Try it
Pictures are to be dropped from the copy. Retype the listing exactly.
++++++++++
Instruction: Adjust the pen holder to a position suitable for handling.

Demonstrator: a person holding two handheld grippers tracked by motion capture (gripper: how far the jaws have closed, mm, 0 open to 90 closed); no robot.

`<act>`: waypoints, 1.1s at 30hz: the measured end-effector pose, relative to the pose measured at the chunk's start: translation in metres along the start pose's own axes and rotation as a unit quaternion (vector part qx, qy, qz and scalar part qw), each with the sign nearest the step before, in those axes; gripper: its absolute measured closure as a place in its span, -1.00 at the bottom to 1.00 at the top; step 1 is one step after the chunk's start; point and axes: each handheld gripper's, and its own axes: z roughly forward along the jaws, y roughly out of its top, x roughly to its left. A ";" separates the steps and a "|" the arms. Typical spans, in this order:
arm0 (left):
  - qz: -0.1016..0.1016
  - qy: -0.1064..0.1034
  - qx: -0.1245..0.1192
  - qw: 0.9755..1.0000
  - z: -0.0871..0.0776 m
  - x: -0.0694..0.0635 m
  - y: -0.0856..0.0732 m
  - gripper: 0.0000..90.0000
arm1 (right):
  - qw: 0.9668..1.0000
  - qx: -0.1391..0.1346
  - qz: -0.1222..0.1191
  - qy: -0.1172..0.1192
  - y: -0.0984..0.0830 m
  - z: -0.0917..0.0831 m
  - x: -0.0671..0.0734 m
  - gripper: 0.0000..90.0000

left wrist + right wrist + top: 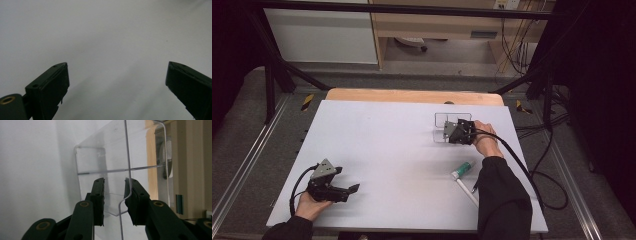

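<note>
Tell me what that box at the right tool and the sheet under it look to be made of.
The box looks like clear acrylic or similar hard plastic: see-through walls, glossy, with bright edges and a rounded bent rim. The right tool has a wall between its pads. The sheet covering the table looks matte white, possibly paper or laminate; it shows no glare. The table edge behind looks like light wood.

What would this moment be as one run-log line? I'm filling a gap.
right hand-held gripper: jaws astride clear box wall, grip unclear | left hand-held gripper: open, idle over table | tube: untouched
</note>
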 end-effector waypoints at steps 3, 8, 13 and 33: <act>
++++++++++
Solution for this problem
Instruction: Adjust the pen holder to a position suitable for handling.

Demonstrator: a person holding two handheld grippers tracked by motion capture (gripper: how far the jaws have closed, mm, 0 open to 90 closed); no robot.

`<act>`: waypoints, 1.1s at 30hz: the measured end-effector pose, relative to the pose measured at the chunk's start: translation in metres along the start pose's own axes and rotation as a unit quaternion (vector part qx, qy, qz and scalar part qw), each with the sign nearest the step before, in those axes; gripper: its absolute measured closure as a place in its span, -1.00 at the bottom to 1.00 at the top; step 1 is one step after the chunk's start; point and axes: each handheld gripper's, and its own axes: z roughly forward along the jaws, y roughly out of its top, x roughly to its left. A ";" separates the steps and a "|" the arms. Typical spans, in this order:
arm0 (left):
  - qz: -0.1016..0.1016
  - qy: -0.1064..0.1034
  - qx: -0.1245..0.1192
  - qw: 0.9755..1.0000
  - z: -0.0871..0.0776 m
  - x: -0.0694..0.0635 m
  - y: -0.0856..0.0732 m
  - gripper: 0.0000..90.0000
arm1 (right):
  - qw: 0.9668..1.0000
  - qx: -0.1391..0.1346
  - qz: -0.1222..0.1191
  - qy: -0.1172..0.1192
  - y: -0.0984..0.0830 m
  - z: -0.0917..0.0831 m
  - x: -0.0671..0.0734 m
  - gripper: 0.0000..90.0000

left wrist + right wrist + top: 

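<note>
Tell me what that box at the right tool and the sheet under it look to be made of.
The box looks like clear acrylic or similar hard plastic: see-through walls, glossy, with bright edges and a rounded bent rim. The right tool has a wall between its pads. The sheet covering the table looks matte white, possibly paper or laminate; it shows no glare. The table edge behind looks like light wood.

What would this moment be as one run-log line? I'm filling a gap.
right hand-held gripper: jaws astride clear box wall, grip unclear | left hand-held gripper: open, idle over table | tube: untouched
</note>
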 end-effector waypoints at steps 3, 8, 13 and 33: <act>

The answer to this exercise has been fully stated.